Exercise
Type out the complete listing below word for word, without its pictures.

Supplied data
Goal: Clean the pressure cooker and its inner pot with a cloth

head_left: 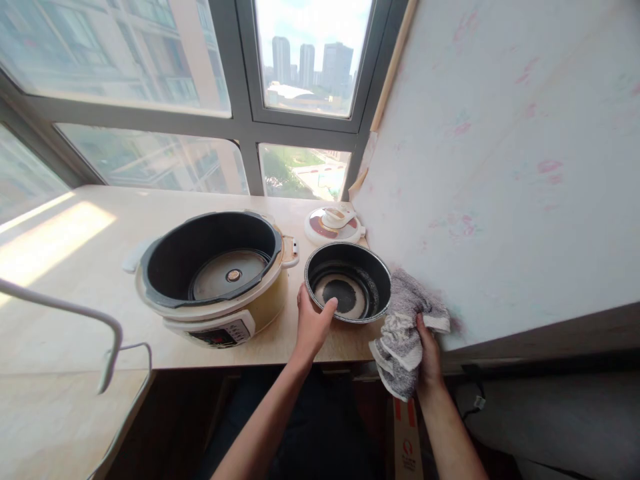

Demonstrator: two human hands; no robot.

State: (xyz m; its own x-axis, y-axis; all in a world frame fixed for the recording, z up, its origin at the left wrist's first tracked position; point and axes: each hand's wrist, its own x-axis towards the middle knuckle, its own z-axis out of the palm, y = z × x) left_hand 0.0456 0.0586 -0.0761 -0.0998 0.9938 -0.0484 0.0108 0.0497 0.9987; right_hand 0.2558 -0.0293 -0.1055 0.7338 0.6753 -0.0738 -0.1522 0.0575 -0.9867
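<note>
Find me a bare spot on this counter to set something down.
The widest bare patch of counter is left of the cooker, reaching toward the window frame. A narrow strip shows between cooker and left hand. The right end is crowded: lid, pot, cloth and wall.

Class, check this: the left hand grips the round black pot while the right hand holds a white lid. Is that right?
Not quite: the head view shows the right hand holding a crumpled grey-and-white cloth, not a lid. The left hand does grip the round black pot.
</note>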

Exercise response
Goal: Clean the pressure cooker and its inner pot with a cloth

head_left: 

Demonstrator: two human hands; no robot.

State: (xyz m; its own x-axis, y-axis; all in a world frame fixed for the recording, z up, its origin at the left wrist's first tracked position; point and axes: each hand's wrist, its own x-axis towards the middle knuckle, its own z-axis out of the palm, y = z × x) left_hand 0.0456 0.0586 -0.0761 -0.0998 0.9938 -0.0484 0.0108 0.0497 0.9987; right_hand 0.2558 -0.0293 -0.1055 0.7338 0.6753 -0.0738 -0.1522 0.0575 -0.9867
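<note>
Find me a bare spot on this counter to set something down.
The widest bare patch of counter is left of the cooker, reaching toward the window frame. A narrow strip shows between cooker and left hand. The right end is crowded: lid, pot, cloth and wall.

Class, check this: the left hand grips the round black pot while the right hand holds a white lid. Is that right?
Not quite: the head view shows the right hand holding a crumpled grey-and-white cloth, not a lid. The left hand does grip the round black pot.
</note>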

The output above is complete.